DATASET CONTENT

********

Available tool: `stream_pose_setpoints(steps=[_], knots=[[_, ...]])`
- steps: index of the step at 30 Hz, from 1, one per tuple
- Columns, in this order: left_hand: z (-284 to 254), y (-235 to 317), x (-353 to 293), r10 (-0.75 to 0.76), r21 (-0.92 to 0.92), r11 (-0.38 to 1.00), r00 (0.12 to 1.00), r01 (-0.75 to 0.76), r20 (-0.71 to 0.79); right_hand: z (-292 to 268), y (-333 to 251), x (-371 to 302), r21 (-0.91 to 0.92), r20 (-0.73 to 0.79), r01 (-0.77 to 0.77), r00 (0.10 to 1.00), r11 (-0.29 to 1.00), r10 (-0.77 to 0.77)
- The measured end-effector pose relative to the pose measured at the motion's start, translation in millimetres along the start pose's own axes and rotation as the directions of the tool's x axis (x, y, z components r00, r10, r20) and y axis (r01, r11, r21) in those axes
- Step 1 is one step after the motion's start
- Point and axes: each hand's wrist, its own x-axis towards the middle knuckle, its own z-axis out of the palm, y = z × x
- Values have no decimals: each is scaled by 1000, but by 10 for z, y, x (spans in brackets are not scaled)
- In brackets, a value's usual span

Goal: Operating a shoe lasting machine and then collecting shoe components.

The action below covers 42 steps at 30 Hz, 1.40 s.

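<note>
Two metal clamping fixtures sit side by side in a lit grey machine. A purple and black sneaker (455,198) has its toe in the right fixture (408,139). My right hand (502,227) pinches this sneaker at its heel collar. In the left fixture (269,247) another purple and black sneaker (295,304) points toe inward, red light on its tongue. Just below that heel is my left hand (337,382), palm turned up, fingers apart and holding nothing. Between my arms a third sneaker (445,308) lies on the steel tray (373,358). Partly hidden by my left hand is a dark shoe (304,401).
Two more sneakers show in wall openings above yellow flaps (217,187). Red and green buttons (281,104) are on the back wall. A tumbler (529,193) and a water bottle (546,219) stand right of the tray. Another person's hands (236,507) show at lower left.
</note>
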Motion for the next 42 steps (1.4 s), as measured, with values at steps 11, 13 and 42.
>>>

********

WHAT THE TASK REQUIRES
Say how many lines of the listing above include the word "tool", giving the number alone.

TASK ANSWER
2